> **Work item**
Make an exact copy, from the records below, of the lines from the line containing "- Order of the" to the line containing "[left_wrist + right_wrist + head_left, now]", both lines included, excluding pictures.

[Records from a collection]
:::::

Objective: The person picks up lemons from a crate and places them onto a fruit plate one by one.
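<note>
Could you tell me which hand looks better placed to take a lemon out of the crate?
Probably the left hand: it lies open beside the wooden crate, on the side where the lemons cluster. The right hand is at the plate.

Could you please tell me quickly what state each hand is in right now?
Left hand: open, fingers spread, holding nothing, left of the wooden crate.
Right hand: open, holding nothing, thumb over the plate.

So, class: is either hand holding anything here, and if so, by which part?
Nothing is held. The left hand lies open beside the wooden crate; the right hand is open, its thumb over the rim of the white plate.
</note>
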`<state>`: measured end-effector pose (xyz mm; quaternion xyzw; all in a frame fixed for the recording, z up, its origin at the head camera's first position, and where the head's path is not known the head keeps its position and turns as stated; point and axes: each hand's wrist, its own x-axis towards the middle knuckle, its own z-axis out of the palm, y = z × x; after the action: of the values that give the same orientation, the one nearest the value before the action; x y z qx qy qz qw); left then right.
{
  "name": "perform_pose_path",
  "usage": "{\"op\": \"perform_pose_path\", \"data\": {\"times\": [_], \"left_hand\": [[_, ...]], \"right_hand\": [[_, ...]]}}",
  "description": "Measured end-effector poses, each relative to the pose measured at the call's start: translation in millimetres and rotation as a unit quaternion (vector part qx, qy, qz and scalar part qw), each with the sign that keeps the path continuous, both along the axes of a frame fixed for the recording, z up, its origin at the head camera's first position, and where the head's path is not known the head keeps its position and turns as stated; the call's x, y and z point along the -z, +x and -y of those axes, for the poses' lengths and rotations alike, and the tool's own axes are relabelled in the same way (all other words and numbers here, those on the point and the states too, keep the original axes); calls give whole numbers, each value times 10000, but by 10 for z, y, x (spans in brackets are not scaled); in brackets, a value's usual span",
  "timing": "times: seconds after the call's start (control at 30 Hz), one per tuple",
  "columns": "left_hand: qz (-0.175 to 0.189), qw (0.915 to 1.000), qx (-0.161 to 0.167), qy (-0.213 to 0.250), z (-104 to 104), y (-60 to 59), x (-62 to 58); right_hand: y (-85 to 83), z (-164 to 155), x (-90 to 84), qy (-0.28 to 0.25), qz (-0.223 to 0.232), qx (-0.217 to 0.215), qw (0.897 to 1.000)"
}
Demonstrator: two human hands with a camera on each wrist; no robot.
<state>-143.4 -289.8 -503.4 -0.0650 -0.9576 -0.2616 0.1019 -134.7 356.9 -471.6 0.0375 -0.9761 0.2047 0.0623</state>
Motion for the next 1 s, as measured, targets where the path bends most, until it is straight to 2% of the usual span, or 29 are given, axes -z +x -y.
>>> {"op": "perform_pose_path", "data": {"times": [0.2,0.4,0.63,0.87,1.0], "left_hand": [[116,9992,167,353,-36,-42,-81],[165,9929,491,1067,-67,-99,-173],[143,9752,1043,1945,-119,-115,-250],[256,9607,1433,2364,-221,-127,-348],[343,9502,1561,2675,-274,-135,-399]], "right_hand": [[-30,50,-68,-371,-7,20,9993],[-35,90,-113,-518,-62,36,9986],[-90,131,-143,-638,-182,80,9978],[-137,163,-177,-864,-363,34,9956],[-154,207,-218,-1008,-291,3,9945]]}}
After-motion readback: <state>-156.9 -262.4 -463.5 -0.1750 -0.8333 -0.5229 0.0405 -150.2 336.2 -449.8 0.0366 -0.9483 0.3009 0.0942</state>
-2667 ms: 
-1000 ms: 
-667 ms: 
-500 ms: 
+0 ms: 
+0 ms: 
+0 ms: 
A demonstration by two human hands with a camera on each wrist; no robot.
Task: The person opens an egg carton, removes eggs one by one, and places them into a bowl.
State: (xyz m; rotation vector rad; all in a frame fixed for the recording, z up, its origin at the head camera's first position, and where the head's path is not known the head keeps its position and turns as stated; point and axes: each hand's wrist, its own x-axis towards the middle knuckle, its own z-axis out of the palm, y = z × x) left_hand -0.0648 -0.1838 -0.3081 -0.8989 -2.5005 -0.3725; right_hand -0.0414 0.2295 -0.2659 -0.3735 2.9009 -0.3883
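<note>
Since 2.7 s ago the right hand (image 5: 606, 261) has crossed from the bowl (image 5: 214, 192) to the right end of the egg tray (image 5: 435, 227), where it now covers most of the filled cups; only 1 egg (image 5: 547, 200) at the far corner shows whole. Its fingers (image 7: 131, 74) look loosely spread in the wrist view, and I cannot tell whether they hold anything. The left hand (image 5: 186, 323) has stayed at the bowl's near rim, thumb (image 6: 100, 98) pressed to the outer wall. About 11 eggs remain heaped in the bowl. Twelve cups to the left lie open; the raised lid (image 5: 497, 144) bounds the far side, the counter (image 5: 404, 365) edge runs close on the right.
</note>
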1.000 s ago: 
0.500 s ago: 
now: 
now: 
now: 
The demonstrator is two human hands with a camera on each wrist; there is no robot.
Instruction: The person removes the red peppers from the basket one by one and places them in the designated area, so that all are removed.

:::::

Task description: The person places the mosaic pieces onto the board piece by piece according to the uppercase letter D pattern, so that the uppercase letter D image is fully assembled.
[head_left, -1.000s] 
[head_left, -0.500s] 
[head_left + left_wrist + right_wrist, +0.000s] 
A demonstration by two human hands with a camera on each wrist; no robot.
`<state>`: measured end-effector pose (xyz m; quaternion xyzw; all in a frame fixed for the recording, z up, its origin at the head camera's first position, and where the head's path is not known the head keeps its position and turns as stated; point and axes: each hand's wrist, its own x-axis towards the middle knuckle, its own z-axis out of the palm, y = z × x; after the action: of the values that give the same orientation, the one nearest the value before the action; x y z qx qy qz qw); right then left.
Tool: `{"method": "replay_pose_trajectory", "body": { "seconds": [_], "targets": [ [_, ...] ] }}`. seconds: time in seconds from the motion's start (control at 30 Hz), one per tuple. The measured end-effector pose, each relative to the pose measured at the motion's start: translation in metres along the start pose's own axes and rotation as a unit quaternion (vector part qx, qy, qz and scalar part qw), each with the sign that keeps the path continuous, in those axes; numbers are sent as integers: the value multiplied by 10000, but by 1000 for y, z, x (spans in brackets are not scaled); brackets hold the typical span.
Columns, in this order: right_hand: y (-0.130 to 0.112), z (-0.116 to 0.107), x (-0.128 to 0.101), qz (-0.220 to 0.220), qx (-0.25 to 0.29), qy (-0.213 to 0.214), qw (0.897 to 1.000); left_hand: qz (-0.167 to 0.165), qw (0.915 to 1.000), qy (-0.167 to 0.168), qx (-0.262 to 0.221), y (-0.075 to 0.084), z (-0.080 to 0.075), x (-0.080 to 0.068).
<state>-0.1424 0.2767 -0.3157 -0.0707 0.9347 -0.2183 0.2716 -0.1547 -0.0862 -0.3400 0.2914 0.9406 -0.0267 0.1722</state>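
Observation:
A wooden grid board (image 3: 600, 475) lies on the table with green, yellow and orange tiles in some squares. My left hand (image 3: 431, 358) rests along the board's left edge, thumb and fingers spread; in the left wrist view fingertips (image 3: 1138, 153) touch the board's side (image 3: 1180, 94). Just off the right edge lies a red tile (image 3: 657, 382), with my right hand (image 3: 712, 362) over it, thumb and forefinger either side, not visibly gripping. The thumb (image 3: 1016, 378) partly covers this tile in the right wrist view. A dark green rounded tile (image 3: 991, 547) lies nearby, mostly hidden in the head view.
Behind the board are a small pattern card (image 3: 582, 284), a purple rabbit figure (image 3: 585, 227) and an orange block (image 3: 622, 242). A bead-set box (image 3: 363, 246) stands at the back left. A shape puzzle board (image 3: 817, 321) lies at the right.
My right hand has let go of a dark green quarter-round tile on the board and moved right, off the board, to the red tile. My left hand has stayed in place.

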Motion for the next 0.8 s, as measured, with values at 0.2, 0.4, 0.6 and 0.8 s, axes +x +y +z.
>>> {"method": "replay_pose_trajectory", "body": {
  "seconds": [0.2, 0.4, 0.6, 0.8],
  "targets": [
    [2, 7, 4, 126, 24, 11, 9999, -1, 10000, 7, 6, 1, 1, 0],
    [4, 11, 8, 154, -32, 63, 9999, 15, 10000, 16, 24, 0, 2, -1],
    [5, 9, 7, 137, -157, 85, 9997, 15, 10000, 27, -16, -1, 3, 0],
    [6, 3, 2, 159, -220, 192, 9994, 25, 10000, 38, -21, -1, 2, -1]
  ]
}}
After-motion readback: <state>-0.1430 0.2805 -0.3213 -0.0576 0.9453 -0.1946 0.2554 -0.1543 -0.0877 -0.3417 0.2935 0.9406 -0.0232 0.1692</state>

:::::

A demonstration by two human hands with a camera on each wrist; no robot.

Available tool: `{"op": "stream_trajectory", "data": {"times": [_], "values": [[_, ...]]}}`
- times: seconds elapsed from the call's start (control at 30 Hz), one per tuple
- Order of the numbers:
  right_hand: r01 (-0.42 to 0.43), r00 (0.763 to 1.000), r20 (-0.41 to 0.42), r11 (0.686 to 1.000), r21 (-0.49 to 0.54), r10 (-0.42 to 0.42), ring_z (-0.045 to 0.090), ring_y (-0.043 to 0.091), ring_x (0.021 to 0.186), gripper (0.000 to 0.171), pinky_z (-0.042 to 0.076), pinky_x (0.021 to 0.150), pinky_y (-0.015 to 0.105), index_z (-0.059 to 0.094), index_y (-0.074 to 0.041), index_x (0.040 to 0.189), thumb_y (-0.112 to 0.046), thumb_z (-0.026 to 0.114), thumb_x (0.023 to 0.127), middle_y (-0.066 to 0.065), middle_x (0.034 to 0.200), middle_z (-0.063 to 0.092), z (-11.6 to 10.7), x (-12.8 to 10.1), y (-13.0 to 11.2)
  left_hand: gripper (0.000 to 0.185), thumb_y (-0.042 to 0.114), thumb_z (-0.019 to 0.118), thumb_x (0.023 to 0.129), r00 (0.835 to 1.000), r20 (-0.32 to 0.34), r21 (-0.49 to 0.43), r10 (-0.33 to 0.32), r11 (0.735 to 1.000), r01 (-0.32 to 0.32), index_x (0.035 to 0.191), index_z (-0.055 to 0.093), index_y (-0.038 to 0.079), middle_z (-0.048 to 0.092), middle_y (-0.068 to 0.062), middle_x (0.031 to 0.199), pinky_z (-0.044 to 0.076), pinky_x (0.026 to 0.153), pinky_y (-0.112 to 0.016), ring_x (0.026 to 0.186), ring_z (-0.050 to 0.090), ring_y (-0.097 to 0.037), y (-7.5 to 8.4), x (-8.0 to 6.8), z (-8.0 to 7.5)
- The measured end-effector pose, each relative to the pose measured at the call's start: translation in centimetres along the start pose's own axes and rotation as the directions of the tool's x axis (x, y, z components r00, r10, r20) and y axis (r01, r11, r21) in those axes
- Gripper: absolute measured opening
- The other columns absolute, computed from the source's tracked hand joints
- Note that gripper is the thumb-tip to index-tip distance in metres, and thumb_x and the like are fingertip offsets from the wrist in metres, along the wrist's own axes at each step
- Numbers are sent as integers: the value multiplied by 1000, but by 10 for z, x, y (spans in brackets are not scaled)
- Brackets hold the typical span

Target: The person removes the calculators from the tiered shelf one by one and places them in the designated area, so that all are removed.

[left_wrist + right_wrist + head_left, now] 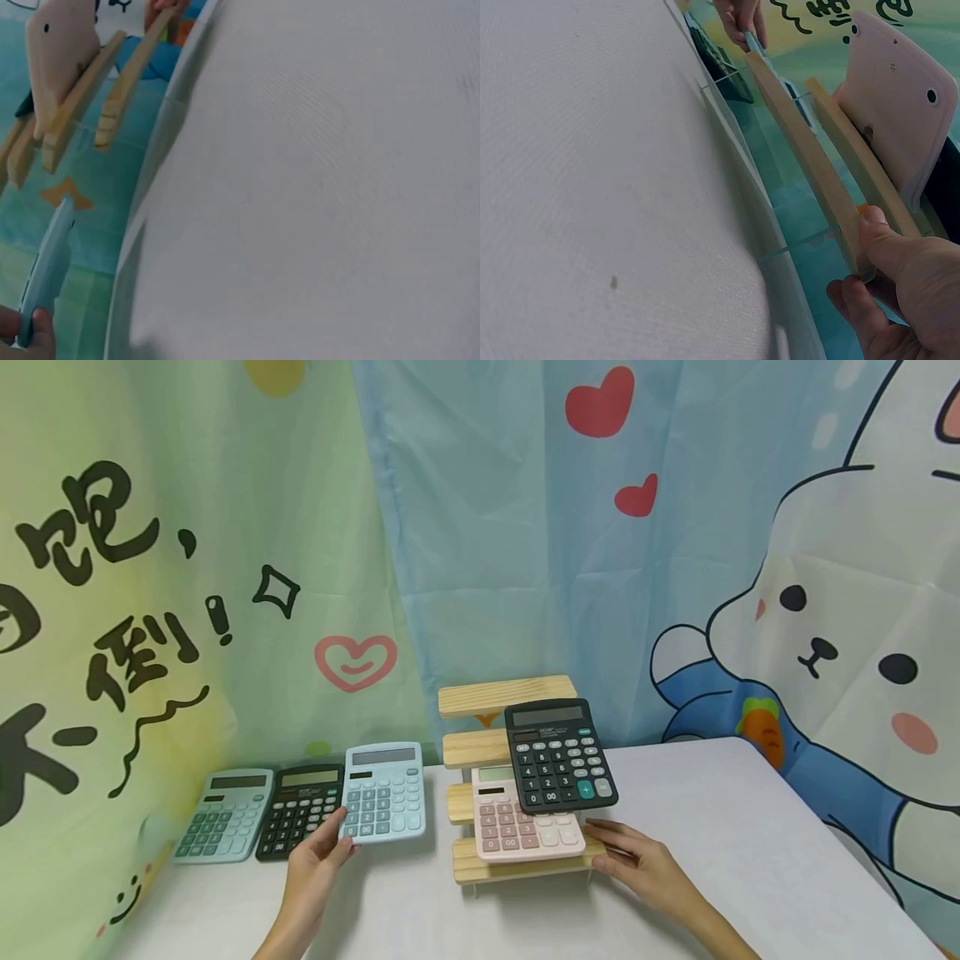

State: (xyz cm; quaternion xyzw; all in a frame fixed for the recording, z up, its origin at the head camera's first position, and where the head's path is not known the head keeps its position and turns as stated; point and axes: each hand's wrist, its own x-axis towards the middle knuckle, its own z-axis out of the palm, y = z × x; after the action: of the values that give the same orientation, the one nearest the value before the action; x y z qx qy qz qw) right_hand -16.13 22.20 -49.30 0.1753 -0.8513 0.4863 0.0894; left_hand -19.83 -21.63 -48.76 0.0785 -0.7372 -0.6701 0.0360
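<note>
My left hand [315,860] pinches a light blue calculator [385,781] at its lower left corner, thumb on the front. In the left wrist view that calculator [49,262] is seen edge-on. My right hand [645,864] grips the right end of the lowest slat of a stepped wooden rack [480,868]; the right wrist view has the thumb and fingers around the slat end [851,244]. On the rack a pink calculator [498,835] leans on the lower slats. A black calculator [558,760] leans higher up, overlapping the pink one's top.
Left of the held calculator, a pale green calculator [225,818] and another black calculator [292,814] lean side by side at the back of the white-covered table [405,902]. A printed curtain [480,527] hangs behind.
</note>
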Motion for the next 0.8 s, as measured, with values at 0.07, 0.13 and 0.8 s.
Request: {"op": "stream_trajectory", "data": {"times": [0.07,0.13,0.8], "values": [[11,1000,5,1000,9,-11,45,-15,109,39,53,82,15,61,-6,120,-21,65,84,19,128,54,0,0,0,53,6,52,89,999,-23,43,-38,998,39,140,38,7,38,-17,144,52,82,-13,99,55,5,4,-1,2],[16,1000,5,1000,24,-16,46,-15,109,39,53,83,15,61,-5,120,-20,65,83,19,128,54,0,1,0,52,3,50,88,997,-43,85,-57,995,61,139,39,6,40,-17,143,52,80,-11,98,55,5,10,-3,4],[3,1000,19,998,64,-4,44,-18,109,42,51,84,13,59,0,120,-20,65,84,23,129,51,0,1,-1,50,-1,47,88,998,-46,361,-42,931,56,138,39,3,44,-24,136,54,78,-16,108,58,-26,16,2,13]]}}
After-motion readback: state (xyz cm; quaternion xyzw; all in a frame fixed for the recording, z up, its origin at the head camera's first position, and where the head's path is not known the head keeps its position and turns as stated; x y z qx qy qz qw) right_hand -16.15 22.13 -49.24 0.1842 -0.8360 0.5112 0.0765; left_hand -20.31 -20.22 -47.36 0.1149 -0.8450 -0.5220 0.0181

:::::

> **Written reply**
- Order of the numbers:
  right_hand: r01 (-0.42 to 0.43), r00 (0.763 to 1.000), r20 (-0.41 to 0.42), r11 (0.686 to 1.000), r21 (-0.49 to 0.54), r10 (-0.42 to 0.42), ring_z (-0.045 to 0.090), ring_y (-0.043 to 0.091), ring_x (0.021 to 0.186), gripper (0.000 to 0.171), pinky_z (-0.042 to 0.076), pinky_x (0.021 to 0.150), pinky_y (-0.015 to 0.105), index_z (-0.059 to 0.094), index_y (-0.074 to 0.041), index_x (0.040 to 0.189), thumb_y (-0.112 to 0.046), thumb_z (-0.026 to 0.114), thumb_x (0.023 to 0.127), middle_y (-0.066 to 0.065), middle_x (0.034 to 0.200), middle_z (-0.063 to 0.092), z (-11.6 to 10.7), x (-12.8 to 10.1), y (-13.0 to 11.2)
  left_hand: gripper (0.000 to 0.185), thumb_y (-0.042 to 0.114), thumb_z (-0.019 to 0.118), thumb_x (0.023 to 0.129), r00 (0.835 to 1.000), r20 (-0.32 to 0.34), r21 (-0.49 to 0.43), r10 (-0.33 to 0.32), r11 (0.735 to 1.000), r01 (-0.32 to 0.32), index_x (0.035 to 0.191), index_z (-0.055 to 0.093), index_y (-0.038 to 0.079), middle_z (-0.048 to 0.092), middle_y (-0.068 to 0.062), middle_x (0.031 to 0.199), pinky_z (-0.044 to 0.076), pinky_x (0.026 to 0.153), pinky_y (-0.112 to 0.016), ring_x (0.026 to 0.186), ring_z (-0.050 to 0.090), ring_y (-0.097 to 0.037), y (-7.5 to 8.4), x (-8.0 to 6.8), z (-8.0 to 7.5)
- The measured end-effector pose, each relative to the pose measured at the call's start: translation in centimetres along the start pose's own axes and rotation as the directions of the tool's x axis (x, y, z components r00, r10, r20) and y axis (r01, r11, r21) in those axes
- Gripper: absolute measured opening
- The other columns absolute, computed from the source's tracked hand joints
- Note that gripper is the thumb-tip to index-tip distance in metres, and thumb_x and the like are fingertip offsets from the wrist in metres, along the wrist's own axes at each step
- Numbers are sent as integers: the value multiplied by 1000, but by 10 for z, x, y (spans in brackets are not scaled)
- Brackets hold the typical span

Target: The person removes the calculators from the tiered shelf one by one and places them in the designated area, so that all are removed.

[left_wrist + right_wrist + head_left, now] 

This answer has now been given in full.